Agentic Data Layer

Profile. Inspect. Extract. Validate. Cite.
ADX gives your AI agents structured document tools.

Documents are not text blobs. Give your agents document tools.

Get Started Agent Tools View on GitHub

How It Works

profile

inspect

extract

validate

cite

Upload any document. ADX wraps best-in-class parsers and exposes a canonical, citeable, inspectable document model to your agents.

Without ADX

Agent: reads invoice.pdf as raw text
Agent: tries regex on flattened string
Agent: misses table spanning pages 2-3
Agent: extracts wrong total
Agent: no way to verify the answer

Raw text dumps lose structure, tables, and provenance. The agent hallucinates fields it cannot cite.

With ADX

python

from adx import ADX
dn = ADX()
doc_id = dn.upload("invoice.pdf")
profile = dn.profile(doc_id)
extraction = dn.extract(doc_id, schema="invoice")
result = dn.validate(doc_id, extraction.id)

json

{"field": "total", "value": 4250.00,
 "confidence": 0.95,
 "citation": {"page": 3, "bbox": [72, 680, 540, 700]}}

Every field is extracted with a citation.
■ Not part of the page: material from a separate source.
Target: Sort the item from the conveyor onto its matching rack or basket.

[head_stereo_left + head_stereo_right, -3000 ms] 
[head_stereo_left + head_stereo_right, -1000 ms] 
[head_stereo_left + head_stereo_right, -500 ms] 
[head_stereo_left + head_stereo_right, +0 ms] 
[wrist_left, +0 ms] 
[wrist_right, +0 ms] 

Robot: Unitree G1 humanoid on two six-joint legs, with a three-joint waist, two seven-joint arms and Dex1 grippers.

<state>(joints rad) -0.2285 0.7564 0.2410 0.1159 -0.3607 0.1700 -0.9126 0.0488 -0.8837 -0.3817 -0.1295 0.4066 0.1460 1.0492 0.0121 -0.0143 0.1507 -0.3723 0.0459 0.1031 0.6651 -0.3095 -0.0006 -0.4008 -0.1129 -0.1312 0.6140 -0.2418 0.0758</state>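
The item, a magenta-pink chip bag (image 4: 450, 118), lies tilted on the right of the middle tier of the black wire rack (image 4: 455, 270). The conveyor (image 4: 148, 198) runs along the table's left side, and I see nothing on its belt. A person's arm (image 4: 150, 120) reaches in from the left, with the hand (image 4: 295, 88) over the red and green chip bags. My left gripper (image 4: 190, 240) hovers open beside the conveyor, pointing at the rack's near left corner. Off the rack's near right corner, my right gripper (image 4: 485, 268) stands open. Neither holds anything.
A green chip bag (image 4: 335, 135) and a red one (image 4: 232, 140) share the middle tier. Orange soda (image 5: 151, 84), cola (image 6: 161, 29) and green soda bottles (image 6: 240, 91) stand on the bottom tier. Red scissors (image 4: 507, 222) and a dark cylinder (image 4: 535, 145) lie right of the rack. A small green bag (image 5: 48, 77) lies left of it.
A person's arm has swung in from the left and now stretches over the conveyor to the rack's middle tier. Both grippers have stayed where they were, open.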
Every value is validated.

What ADX Does

ADX is not a parser. It is an orchestration layer that:

Wraps best-in-class parsers (PyMuPDF, openpyxl, csv) behind a uniform interface
Builds a canonical DocumentGraph from any supported file format
Exposes structured, read-only agent tools for inspection and search
Extracts fields using built-in schemas with field-level citations
Validates results with rule-based checks (types, arithmetic, citations)

Quick Start

bash

pip install adx

# Start the server
adx serve

# Upload and profile a document
curl -X POST http://localhost:8000/v1/files -F "file=@invoice.pdf"
curl http://localhost:8000/v1/files/{id}/profile

Or use the Python SDK directly:

python

from adx import ADX

dn = ADX()
doc_id = dn.upload("invoice.pdf")
print(dn.profile(doc_id))
print(dn.structure(doc_id))
extraction = dn.extract(doc_id, schema="invoice")
print(dn.validate(doc_id, extraction.id))

Agent Tools

Nine read-only, deterministic tools that return structured JSON:

profile_document

File metadata, page count, detected type, confidence scores, and recommended next tools.

list_structure

Headings, sections, table locations, and page-level outline for navigation.

search_document

Full-text search with page/cell locations and surrounding context snippets.

get_page / get_table

Retrieve a specific page's text blocks or a table's rows with bounding boxes.

list_sheets / read_range

Navigate spreadsheet sheets and read cell ranges with formulas and computed values.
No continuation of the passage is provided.